Question

The half-life of a radioactive substance is 100 years. The number of years after which the activity will decay to $\dfrac{1}{{10}}th$ ​of its initial value is:
(A) 250 years
(B) 300 years
(C) 333.3 years
(D) 350.3 years

Answer 1

As per the question, first we will assume the activity and initial activity be $R$ and ${R_0}$ respectively, and then we will apply the formula in the terms of of activities and the half-life of radioactive substance, i.e. $\therefore \dfrac{{0.639}}{{{T_{\dfrac{1}{2}}}}} \times t = \ln \dfrac{{{R_0}}}{R}$ , and we will get the required time.

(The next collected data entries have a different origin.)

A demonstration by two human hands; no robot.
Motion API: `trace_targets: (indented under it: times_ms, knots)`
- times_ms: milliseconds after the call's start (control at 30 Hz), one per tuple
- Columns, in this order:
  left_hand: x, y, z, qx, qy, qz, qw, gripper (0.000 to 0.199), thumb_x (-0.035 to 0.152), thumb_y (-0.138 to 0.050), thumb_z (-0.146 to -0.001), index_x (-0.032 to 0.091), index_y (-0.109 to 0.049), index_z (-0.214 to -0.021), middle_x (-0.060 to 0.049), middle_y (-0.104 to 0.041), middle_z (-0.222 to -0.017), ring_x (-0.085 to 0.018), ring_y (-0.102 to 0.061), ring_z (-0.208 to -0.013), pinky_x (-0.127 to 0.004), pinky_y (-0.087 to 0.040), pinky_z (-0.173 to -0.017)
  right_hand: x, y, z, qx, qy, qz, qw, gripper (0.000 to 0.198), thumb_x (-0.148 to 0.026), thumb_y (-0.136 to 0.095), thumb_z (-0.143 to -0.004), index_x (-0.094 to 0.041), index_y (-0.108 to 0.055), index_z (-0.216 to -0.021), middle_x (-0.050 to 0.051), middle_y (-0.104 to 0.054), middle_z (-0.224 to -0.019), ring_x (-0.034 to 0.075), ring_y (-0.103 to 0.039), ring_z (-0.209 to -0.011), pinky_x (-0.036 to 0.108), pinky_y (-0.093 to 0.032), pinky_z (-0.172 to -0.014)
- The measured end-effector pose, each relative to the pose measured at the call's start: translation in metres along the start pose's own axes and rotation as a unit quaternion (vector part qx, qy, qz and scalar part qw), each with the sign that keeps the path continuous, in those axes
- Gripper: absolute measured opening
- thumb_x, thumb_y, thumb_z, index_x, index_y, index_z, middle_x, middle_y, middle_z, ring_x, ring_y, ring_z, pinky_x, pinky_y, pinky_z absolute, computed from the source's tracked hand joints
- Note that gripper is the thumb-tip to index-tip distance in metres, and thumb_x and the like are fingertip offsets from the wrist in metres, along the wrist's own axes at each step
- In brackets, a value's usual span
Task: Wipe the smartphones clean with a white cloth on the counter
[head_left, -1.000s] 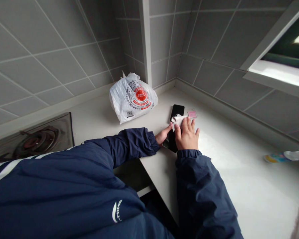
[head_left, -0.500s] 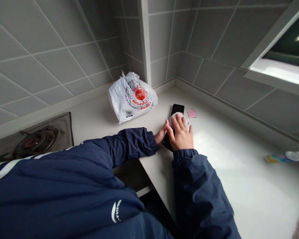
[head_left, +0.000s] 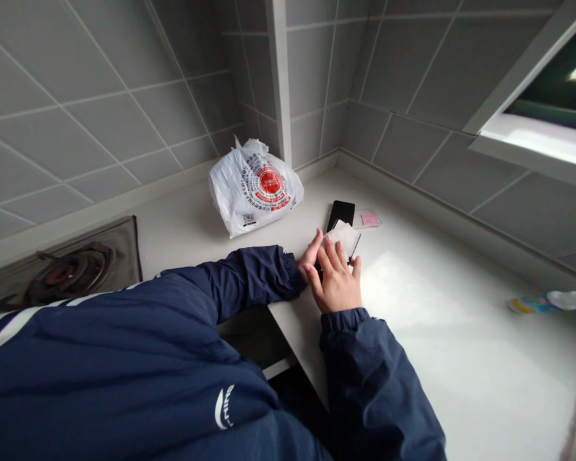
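Note:
My right hand [head_left: 338,282] lies palm down with its fingers stretched out, the fingertips on the near edge of a white wipe [head_left: 344,238]. Under the wipe is a dark flat thing that looks like a phone; only a thin black edge of it shows to the right and a bit between my hands. My left hand [head_left: 311,256] grips its left side, thumb raised, the other fingers mostly hidden. Just beyond the wipe, a black flat rectangle [head_left: 342,210], also phone-like, rests on the counter. I cannot tell whether the two dark pieces are joined.
A small clear packet with a pink piece [head_left: 369,219] lies on the white counter [head_left: 422,307] right of the black rectangle. A white plastic bag [head_left: 254,189] stands in the back corner. The gas stove [head_left: 72,269] is at left, a bottle [head_left: 547,302] at far right.
My right hand has slid back toward me and slightly left, uncovering more of the white wipe. The left hand has barely moved.

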State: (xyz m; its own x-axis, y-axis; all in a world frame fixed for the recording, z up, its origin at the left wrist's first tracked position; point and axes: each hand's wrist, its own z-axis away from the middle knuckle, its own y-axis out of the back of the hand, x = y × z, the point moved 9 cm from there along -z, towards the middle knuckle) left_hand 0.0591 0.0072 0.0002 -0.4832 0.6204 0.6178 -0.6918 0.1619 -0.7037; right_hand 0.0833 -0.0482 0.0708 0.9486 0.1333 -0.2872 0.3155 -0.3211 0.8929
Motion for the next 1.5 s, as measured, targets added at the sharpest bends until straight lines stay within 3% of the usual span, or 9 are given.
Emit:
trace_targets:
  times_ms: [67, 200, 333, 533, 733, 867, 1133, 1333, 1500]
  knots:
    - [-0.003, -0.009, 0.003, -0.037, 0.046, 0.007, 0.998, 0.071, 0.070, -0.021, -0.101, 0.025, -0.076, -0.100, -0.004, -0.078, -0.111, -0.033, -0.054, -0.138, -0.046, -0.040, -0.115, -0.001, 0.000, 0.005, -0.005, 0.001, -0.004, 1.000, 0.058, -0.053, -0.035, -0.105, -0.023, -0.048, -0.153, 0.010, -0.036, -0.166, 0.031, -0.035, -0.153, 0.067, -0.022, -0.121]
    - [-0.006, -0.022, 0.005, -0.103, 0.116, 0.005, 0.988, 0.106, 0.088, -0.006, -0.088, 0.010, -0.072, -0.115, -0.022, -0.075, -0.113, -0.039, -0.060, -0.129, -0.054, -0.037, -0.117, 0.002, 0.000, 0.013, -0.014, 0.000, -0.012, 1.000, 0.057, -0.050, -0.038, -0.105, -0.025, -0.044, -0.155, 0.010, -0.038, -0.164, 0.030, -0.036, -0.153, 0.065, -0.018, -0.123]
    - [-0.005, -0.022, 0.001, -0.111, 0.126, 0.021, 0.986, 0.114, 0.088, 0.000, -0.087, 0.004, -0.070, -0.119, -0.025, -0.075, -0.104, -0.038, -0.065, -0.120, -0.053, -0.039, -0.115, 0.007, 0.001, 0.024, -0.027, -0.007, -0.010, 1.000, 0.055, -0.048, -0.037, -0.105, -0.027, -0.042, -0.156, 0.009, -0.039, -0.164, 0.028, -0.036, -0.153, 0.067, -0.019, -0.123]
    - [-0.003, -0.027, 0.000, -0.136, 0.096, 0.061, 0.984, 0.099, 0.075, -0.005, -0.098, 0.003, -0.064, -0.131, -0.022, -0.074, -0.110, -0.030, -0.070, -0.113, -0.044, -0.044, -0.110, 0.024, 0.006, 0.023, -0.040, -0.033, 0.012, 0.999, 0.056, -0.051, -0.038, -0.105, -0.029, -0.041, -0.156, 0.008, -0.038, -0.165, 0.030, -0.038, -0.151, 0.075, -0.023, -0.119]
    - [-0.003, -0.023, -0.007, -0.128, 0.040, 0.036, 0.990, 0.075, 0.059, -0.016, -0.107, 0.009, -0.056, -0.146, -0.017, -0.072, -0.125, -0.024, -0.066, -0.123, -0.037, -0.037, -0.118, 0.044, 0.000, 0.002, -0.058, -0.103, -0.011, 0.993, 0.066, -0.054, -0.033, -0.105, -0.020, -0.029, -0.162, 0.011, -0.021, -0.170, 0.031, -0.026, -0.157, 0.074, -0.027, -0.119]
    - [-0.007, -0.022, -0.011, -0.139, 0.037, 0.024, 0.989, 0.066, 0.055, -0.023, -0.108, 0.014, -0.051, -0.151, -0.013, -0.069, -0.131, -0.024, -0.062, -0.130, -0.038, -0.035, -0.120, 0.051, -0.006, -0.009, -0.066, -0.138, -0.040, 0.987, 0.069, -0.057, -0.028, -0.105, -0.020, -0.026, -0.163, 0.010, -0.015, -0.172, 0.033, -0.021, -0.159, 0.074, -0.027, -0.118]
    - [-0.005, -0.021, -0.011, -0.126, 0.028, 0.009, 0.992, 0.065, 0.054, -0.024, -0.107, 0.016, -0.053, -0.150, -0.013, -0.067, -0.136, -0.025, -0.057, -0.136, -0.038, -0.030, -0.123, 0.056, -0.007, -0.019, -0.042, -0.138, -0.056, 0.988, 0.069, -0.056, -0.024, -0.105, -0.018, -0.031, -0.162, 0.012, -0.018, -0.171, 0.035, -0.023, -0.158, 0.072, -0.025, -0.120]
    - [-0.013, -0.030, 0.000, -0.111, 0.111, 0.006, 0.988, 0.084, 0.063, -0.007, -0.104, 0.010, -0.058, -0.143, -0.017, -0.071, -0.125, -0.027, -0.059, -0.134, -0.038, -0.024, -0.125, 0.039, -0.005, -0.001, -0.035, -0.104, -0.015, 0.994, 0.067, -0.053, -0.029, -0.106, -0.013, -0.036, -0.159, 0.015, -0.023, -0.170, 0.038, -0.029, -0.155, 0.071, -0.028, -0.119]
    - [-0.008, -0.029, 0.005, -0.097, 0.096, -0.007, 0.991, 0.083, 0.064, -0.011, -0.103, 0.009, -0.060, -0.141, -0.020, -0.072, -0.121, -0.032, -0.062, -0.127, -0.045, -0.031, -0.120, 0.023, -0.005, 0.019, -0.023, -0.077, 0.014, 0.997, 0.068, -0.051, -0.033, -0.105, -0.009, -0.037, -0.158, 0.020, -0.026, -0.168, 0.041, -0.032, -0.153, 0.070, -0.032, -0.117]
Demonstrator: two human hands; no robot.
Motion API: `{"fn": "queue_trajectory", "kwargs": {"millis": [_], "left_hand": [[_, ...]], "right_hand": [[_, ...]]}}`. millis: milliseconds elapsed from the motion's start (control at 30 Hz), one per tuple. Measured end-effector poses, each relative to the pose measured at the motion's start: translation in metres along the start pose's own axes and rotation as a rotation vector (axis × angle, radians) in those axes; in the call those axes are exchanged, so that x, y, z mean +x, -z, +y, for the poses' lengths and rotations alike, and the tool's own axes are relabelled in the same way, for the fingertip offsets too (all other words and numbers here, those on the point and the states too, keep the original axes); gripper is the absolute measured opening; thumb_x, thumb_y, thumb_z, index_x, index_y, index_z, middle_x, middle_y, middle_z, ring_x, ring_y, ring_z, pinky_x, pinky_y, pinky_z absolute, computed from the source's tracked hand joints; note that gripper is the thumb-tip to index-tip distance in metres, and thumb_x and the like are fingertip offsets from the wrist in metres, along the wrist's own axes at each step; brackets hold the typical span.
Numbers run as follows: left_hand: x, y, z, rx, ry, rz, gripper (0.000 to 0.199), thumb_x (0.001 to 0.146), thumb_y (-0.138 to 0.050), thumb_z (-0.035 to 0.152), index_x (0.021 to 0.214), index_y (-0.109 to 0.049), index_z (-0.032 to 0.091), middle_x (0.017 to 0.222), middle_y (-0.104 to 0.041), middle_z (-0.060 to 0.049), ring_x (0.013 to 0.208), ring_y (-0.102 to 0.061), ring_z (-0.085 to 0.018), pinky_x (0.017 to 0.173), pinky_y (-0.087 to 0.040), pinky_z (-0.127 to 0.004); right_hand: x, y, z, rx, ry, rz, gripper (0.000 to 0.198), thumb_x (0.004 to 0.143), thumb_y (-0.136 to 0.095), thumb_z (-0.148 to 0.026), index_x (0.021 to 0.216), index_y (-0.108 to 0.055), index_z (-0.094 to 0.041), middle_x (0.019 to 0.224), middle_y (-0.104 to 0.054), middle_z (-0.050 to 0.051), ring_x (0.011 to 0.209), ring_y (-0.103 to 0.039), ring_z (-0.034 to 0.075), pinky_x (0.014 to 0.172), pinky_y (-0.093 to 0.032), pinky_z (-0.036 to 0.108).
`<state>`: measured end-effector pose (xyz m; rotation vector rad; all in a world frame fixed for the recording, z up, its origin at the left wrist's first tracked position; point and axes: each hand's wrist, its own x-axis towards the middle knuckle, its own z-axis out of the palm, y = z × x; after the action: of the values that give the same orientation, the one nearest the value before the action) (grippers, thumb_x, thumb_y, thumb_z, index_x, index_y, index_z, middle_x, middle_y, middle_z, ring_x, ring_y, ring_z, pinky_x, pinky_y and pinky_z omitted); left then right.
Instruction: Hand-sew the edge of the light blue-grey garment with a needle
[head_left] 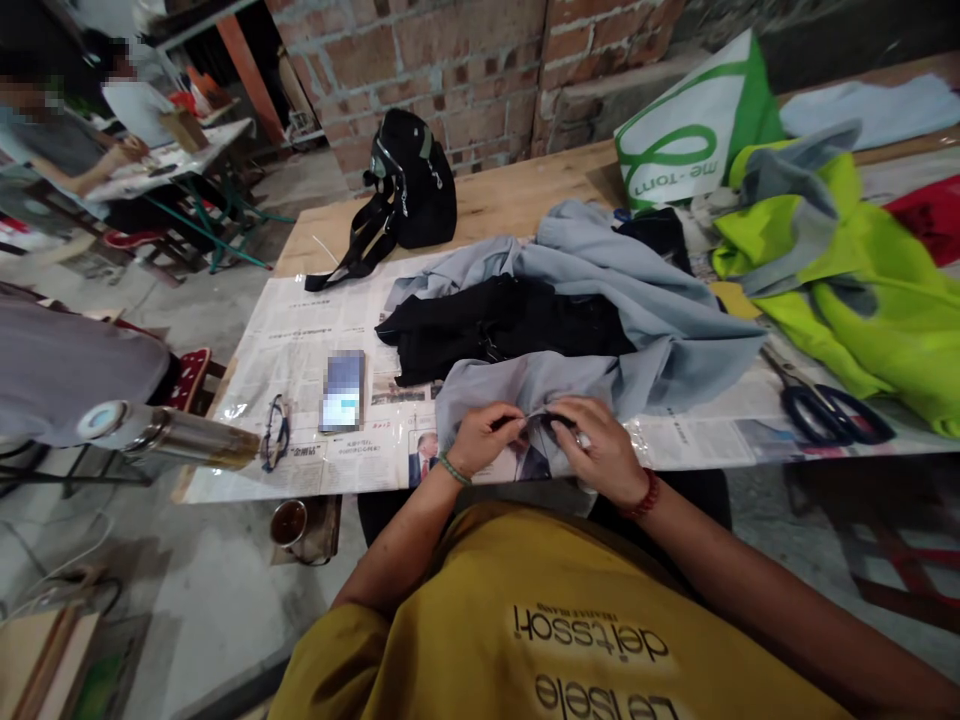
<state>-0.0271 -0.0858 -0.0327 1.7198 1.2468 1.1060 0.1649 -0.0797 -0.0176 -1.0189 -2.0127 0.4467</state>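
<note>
Grey cloth (pixel 667 330) lies bunched across the middle of the table, its nearest fold reaching the near edge, where both hands meet on it. The left hand (pixel 484 440) has thumb and forefinger drawn narrow, pinching that fold; the right hand (pixel 600 448) pinches it just beside, its fingertips close together. Whether anything small is also held between them, I cannot tell. Farther in, a black garment (pixel 510 320) rests on the grey cloth.

By the near left corner, a clear bottle (pixel 172 432) with a capped top has amber liquid in its base end; eyeglasses (pixel 276 432) sit just beside it. A phone (pixel 343 390) lies on the newspaper (pixel 300 330) between them and the black garment. Below the near edge, towards the left corner, a cup (pixel 289 522) of brown liquid stands on a low stand (pixel 324 530).

Along the far edge, a black bag (pixel 420 180) stands towards the left, its strap trailing, its contents hidden. Farther right, a white-and-green bag (pixel 686 140) conceals whatever it holds. Dark-handled scissors (pixel 817 405) lie near the near edge's right part, beside a yellow-green garment (pixel 862 270).
</note>
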Motion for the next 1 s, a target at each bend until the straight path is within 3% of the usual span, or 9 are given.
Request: {"fn": "queue_trajectory", "kwargs": {"millis": [100,200,500,667,800,1000], "left_hand": [[0.000,0.002,-0.001,-0.179,0.135,-0.064,0.025,0.082,-0.059,0.037,0.084,-0.064,0.013,0.067,-0.062,0.001,0.061,-0.057,-0.009,0.059,-0.048,-0.021],[0.000,0.003,-0.001,-0.285,0.180,-0.115,0.027,0.080,-0.062,0.039,0.083,-0.063,0.012,0.070,-0.062,0.001,0.064,-0.056,-0.009,0.064,-0.048,-0.022],[0.002,0.007,0.001,-0.388,0.250,-0.123,0.035,0.073,-0.067,0.045,0.080,-0.064,0.012,0.071,-0.059,0.000,0.065,-0.049,-0.007,0.066,-0.043,-0.021],[0.002,0.007,0.001,-0.398,0.260,-0.152,0.035,0.072,-0.067,0.046,0.080,-0.064,0.011,0.070,-0.057,0.000,0.064,-0.046,-0.007,0.063,-0.039,-0.020],[0.002,0.007,0.003,-0.347,0.252,-0.152,0.031,0.073,-0.067,0.041,0.079,-0.064,0.012,0.070,-0.057,0.000,0.066,-0.046,-0.008,0.064,-0.039,-0.021],[0.002,0.004,-0.001,-0.259,0.220,-0.098,0.021,0.075,-0.063,0.033,0.080,-0.065,0.013,0.070,-0.059,0.000,0.066,-0.048,-0.009,0.065,-0.040,-0.022]], "right_hand": [[-0.006,-0.004,0.000,-0.032,0.117,-0.059,0.026,0.085,-0.052,-0.021,0.110,-0.059,-0.024,0.103,-0.063,0.009,0.101,-0.057,0.024,0.089,-0.047,0.044],[-0.006,-0.011,0.003,-0.026,0.168,-0.098,0.025,0.085,-0.053,-0.023,0.110,-0.058,-0.023,0.102,-0.063,0.009,0.098,-0.057,0.023,0.086,-0.048,0.042],[0.000,-0.019,-0.001,0.058,0.175,-0.082,0.015,0.090,-0.049,-0.023,0.100,-0.060,-0.023,0.086,-0.066,0.005,0.079,-0.061,0.017,0.072,-0.051,0.033],[0.000,-0.019,0.001,0.019,0.160,-0.023,0.009,0.089,-0.052,-0.021,0.096,-0.058,-0.021,0.080,-0.064,0.004,0.072,-0.059,0.016,0.066,-0.049,0.030],[0.002,-0.020,0.001,-0.061,0.176,-0.070,0.008,0.089,-0.049,-0.020,0.089,-0.056,-0.020,0.078,-0.062,0.005,0.073,-0.056,0.017,0.066,-0.047,0.031],[0.004,-0.019,-0.002,-0.128,0.222,-0.115,0.025,0.090,-0.043,-0.018,0.065,-0.044,-0.021,0.061,-0.049,0.002,0.063,-0.045,0.016,0.059,-0.039,0.030]]}}
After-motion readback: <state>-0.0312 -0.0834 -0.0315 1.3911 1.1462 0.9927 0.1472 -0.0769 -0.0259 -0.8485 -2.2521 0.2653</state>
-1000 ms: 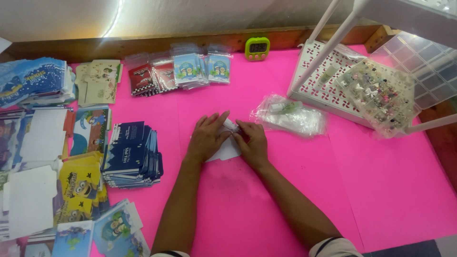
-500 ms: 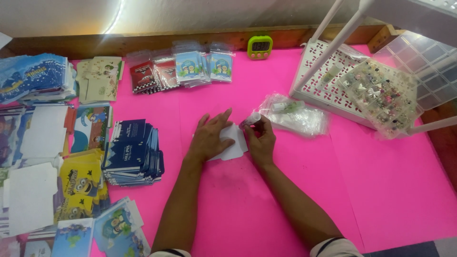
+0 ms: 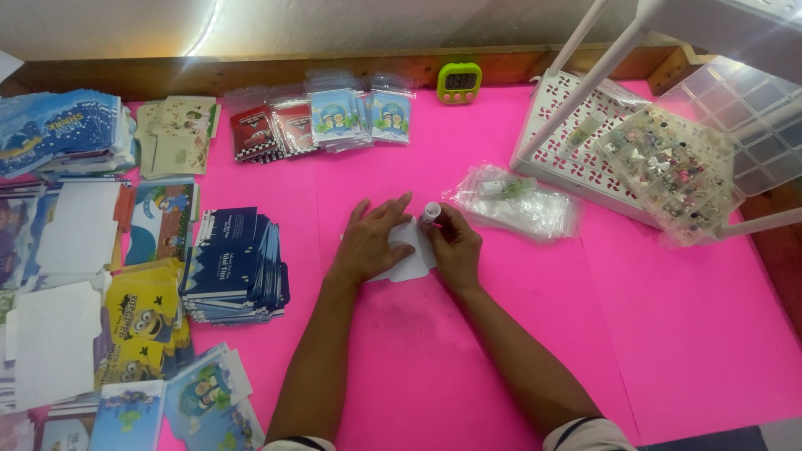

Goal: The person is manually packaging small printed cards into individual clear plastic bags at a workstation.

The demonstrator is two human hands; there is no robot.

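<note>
White card (image 3: 408, 259) lies flat under left hand (image 3: 368, 242); right hand (image 3: 455, 249) grips upright small tube (image 3: 430, 212).

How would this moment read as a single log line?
left hand: flat on white card | right hand: holds small tube at card edge | surface: pink table

Bright pink sheet-covered table (image 3: 668, 334) filling most of the view. Brown wooden ledge (image 3: 251, 71) along its far edge. Pale plain wall (image 3: 351, 25) behind, streaked with a bright glare.
</note>
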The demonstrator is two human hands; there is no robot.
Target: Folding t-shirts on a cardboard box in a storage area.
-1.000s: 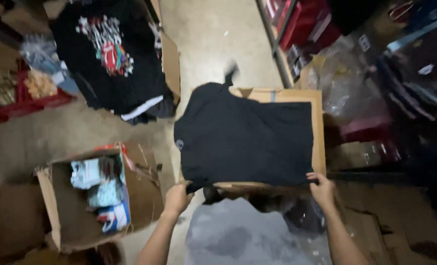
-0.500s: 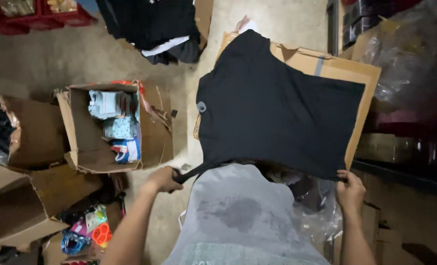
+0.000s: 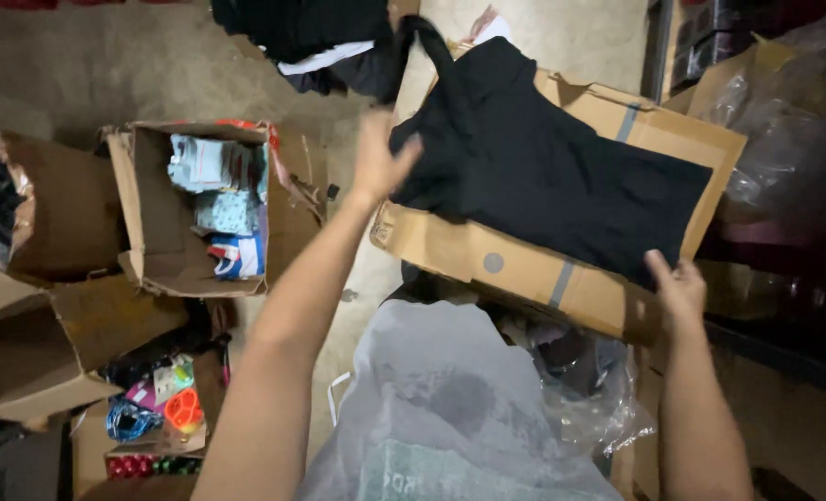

Complete Step By Step Answer:
According to the question, the activity will decay to $\dfrac{1}{{10}}th$ ​of its initial value that means:
$\because R = \dfrac{{{R_0}}}{{10}}$
where, $R$ is the actual or final activity and
${R_0}$ is the initial activity.
And also given that the half-life of a radioactive substance is 100 years:
$\because {T_{\dfrac{1}{2}}} = 100\,years$
where, ${T_{\dfrac{1}{2}}}$ is the half-life of the given substance.
Now, we will use the formula in terms of activities and the half-life of radioactive substances:-
$\therefore \dfrac{{0.639}}{{{T_{\dfrac{1}{2}}}}} \times t = \ln \dfrac{{{R_0}}}{R}$
where, $t$ is the time period.
So, now we will put the given above values:-
$\Rightarrow \dfrac{{0.693}}{{100}} \times t = \ln (10) \\\ \Rightarrow t = \dfrac{{100}}{{0.693}} \times 2.303 \\\ \Rightarrow t = 333.3\,years \\\$
Therefore, 333.3 years after which the activity will decay to $\dfrac{1}{{10}}th$ ​of its initial value.
Hence, the correct option is (C) 333.3 years.

Note:
In radioactivity, the half-life is the time required for one-half of a radioactive sample's atomic nuclei to decay (change spontaneously into other nuclear species by emitting particles and energy), or, equivalently, the time required for a radioactive sample's number of disintegrations per second.